Keberadaan seri Lito merupakan upaya untuk memperluas akses terhadap drone kamera di kalangan pemula. Dalam pernyataan resminya, Erajaya menyebutkan bahwa perangkat ini dirancang agar pengguna pemula dapat langsung menggunakannya dan menghasilkan gambar dari udara.
Lito X1 merupakan varian yang lebih tinggi dengan sensor berukuran 1/1.3 inci dan resolusi efektif sebesar 48 MP. Drone ini juga dilengkapi sensor penghindaran rintangan di semua arah serta LiDAR di bagian depan untuk memudahkan navigasi di area yang lebih rumit.
Di sisi lain, Lito 1 hadir dengan spesifikasi yang lebih sederhana tetapi masih dilengkapi sensor 48 MP dan sistem deteksi rintangan yang serupa. Perangkat ini ditujukan untuk pengguna yang menginginkan fitur dasar dengan harga yang lebih murah.
Kedua model dilengkapi dengan fitur otomatis seperti pengenalan subjek dan mode pengambilan gambar instan. Fitur ini memungkinkan pengguna untuk menghasilkan video atau foto dengan gerakan kamera tertentu tanpa perlu melakukan pengaturan manual yang rumit.
Dari segi keamanan, seri ini memanfaatkan sistem sensor yang dirancang untuk menghindari hambatan saat terbang. Perusahaan menyebut pendekatan ini penting bagi pengguna pemula yang belum terbiasa mengoperasikan drone dalam berbagai situasi.

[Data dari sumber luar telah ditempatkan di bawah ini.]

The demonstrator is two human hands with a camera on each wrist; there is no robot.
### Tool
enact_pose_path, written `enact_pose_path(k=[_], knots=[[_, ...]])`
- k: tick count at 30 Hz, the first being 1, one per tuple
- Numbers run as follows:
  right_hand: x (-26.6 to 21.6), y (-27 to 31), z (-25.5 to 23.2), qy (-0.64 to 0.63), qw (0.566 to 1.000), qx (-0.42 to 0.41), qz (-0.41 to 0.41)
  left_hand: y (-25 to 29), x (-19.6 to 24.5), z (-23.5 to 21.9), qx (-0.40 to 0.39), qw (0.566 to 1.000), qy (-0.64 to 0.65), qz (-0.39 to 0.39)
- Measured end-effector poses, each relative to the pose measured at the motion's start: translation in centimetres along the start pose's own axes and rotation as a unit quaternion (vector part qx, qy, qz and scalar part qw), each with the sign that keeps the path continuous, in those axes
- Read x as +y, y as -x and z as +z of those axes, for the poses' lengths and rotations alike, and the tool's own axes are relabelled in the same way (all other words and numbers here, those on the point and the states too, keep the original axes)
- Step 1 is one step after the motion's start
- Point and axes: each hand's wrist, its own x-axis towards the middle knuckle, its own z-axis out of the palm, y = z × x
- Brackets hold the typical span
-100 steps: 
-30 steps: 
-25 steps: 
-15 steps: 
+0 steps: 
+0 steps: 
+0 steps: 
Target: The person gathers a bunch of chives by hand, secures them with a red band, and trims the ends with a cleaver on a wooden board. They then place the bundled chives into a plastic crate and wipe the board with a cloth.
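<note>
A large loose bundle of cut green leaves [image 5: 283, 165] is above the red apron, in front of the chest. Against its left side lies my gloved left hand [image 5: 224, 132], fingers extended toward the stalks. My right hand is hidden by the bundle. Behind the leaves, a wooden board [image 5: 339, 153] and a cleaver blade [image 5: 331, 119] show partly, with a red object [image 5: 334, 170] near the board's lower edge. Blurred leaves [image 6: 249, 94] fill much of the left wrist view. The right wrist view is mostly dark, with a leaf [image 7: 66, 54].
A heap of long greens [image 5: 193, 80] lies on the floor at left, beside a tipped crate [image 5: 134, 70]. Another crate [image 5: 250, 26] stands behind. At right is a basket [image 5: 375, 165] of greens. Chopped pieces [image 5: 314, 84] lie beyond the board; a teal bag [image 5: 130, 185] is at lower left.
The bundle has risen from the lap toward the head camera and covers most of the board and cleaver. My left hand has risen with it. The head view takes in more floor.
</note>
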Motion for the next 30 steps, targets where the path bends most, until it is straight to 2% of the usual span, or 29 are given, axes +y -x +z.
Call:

Untuk ketahanan, drone ini diklaim mampu terbang hingga 36 menit dalam satu kali pengisian baterai. Selain itu, perangkat diungkapkan tetap stabil saat digunakan dalam kondisi angin tertentu.
Di Indonesia, harga Lito 1 dimulai sekitar Rp4,9 juta, sementara Lito X1 dimulai sekitar Rp6,1 juta tergantung pada paket yang dipilih.